*** Materials provided Section Begins ***

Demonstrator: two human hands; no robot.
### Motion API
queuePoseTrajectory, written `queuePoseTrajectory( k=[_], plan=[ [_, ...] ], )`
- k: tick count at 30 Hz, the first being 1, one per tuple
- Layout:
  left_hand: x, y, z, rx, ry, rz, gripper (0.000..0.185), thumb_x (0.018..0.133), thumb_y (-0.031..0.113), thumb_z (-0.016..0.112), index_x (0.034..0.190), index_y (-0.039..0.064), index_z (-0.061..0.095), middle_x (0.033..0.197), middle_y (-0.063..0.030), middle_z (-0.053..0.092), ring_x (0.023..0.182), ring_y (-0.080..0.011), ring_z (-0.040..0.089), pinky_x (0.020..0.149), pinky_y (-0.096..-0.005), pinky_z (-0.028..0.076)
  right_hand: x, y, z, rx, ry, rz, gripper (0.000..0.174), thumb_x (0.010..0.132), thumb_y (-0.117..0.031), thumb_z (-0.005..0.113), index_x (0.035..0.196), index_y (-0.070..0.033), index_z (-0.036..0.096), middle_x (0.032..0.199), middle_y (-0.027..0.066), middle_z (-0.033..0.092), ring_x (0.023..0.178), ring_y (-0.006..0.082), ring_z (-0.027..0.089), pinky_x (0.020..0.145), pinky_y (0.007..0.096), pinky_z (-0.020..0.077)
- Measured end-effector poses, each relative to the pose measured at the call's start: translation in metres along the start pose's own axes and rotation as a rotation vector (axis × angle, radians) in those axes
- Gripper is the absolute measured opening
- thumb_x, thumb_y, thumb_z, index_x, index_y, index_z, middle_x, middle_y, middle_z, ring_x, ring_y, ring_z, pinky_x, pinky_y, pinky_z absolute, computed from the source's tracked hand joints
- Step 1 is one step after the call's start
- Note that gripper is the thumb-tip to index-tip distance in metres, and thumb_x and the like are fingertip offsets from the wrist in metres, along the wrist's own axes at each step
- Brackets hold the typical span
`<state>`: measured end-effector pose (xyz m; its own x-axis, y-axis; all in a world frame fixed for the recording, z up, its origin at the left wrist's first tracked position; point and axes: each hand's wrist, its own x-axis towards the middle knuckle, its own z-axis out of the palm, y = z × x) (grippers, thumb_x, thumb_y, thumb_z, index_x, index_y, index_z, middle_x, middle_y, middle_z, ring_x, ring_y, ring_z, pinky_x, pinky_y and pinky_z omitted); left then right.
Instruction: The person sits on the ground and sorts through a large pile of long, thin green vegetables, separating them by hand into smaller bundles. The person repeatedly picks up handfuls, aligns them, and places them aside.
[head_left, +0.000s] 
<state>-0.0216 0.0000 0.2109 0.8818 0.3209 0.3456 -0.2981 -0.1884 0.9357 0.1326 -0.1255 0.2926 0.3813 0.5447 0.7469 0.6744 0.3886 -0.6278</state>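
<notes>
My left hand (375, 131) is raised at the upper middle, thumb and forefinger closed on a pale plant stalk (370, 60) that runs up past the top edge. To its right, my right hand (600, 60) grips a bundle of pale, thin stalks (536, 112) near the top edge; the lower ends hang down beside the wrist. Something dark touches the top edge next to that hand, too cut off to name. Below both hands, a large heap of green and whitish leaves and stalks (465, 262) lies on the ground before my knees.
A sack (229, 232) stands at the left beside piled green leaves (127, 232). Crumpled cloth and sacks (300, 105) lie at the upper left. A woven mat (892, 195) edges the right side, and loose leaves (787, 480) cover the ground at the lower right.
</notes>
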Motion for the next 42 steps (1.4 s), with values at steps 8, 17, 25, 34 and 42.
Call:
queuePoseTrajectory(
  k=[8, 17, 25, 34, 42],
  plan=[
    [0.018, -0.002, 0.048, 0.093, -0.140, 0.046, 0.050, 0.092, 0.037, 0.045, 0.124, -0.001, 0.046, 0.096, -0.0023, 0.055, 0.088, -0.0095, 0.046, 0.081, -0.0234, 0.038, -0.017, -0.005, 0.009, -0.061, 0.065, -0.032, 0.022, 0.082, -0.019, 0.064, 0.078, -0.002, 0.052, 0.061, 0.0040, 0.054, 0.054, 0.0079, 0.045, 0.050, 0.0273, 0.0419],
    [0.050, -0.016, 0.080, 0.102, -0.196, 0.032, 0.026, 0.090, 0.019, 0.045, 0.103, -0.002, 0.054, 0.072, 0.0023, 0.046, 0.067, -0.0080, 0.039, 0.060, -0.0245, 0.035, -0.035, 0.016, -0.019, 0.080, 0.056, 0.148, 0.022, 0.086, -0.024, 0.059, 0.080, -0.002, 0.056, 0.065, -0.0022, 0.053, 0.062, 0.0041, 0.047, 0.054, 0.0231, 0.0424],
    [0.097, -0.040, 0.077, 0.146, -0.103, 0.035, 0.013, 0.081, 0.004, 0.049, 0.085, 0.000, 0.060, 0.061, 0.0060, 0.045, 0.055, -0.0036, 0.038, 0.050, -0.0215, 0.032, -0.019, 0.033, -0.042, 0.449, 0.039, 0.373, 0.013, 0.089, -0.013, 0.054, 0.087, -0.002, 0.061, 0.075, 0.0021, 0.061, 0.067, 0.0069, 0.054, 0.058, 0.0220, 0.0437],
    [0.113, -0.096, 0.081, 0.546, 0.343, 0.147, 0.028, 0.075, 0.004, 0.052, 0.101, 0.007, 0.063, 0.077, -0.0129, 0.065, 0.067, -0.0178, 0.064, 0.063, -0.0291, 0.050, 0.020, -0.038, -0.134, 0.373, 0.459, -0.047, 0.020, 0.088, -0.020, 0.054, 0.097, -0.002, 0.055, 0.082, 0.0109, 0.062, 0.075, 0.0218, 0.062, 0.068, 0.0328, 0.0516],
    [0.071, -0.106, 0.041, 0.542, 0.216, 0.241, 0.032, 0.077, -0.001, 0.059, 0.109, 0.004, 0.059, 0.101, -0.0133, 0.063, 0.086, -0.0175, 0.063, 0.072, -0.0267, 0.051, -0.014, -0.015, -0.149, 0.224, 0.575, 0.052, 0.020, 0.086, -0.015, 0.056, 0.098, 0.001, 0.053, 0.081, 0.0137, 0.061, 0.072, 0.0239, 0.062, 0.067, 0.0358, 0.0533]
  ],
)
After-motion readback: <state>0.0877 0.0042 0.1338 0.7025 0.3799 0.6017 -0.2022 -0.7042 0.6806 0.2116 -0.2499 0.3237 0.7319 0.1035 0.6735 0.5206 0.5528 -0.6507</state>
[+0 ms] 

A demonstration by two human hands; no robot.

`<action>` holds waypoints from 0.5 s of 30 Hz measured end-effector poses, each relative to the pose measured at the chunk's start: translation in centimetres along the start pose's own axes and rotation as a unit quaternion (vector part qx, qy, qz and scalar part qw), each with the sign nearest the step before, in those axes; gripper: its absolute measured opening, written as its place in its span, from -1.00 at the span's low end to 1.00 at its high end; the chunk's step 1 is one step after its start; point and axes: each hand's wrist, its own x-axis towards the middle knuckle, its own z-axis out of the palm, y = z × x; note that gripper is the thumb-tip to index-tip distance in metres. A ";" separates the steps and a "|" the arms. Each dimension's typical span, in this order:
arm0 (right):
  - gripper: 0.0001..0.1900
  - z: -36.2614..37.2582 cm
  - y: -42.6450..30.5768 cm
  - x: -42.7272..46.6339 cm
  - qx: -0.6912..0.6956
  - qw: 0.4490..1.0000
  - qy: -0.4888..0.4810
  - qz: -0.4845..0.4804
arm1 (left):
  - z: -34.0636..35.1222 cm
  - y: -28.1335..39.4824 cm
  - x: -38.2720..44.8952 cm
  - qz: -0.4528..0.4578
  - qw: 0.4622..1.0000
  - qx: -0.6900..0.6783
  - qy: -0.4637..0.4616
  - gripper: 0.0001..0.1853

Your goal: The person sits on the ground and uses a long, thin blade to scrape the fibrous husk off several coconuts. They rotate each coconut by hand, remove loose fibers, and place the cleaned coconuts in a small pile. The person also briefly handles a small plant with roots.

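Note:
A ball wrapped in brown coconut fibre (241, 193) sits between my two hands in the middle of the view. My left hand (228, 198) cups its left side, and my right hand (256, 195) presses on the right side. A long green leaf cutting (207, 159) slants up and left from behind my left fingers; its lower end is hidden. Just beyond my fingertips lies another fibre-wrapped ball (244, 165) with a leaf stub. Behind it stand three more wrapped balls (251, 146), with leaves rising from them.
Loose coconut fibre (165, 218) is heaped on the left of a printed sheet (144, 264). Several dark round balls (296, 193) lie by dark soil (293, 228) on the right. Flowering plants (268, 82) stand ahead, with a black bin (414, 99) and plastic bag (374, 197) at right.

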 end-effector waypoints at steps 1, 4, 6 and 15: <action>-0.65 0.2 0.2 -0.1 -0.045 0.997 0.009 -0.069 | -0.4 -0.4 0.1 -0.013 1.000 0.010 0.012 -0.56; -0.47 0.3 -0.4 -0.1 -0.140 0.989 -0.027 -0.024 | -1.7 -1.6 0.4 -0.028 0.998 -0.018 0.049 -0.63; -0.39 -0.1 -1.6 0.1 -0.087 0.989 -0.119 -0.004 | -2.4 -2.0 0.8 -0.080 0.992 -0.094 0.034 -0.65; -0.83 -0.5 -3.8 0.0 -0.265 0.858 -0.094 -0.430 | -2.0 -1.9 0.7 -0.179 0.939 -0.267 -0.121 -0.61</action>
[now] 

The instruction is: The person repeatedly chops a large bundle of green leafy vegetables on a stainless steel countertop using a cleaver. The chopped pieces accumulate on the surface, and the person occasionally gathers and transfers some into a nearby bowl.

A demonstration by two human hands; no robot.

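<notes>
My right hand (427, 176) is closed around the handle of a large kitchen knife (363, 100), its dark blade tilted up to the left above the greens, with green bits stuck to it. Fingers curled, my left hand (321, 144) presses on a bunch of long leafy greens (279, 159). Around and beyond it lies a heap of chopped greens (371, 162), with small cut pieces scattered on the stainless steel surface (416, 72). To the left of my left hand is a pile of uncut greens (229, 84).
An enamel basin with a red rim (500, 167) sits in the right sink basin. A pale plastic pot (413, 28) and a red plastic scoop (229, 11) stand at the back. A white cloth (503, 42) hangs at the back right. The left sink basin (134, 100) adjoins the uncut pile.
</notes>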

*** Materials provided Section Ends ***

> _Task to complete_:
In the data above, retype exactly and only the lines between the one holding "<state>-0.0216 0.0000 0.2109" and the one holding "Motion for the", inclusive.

> _Response_:
<state>-0.0216 0.0000 0.2109 0.8818 0.3209 0.3456 -0.2981 -0.1884 0.9357 0.1326 -0.1255 0.2926 0.3813 0.5447 0.7469 0.6744 0.3886 -0.6278</state>
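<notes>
My left hand (375, 131) is raised at the upper middle, thumb and forefinger closed on a pale plant stalk (370, 60) that runs up past the top edge. To its right, my right hand (600, 60) grips a bundle of pale, thin stalks (536, 112) near the top edge; the lower ends hang down beside the wrist. Something dark touches the top edge next to that hand, too cut off to name. Below both hands, a large heap of green and whitish leaves and stalks (465, 262) lies on the ground before my knees.
A sack (229, 232) stands at the left beside piled green leaves (127, 232). Crumpled cloth and sacks (300, 105) lie at the upper left. A woven mat (892, 195) edges the right side, and loose leaves (787, 480) cover the ground at the lower right.
</notes>
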Motion for the next 42 steps (1.4 s), with values at steps 8, 17, 25, 34 and 42.

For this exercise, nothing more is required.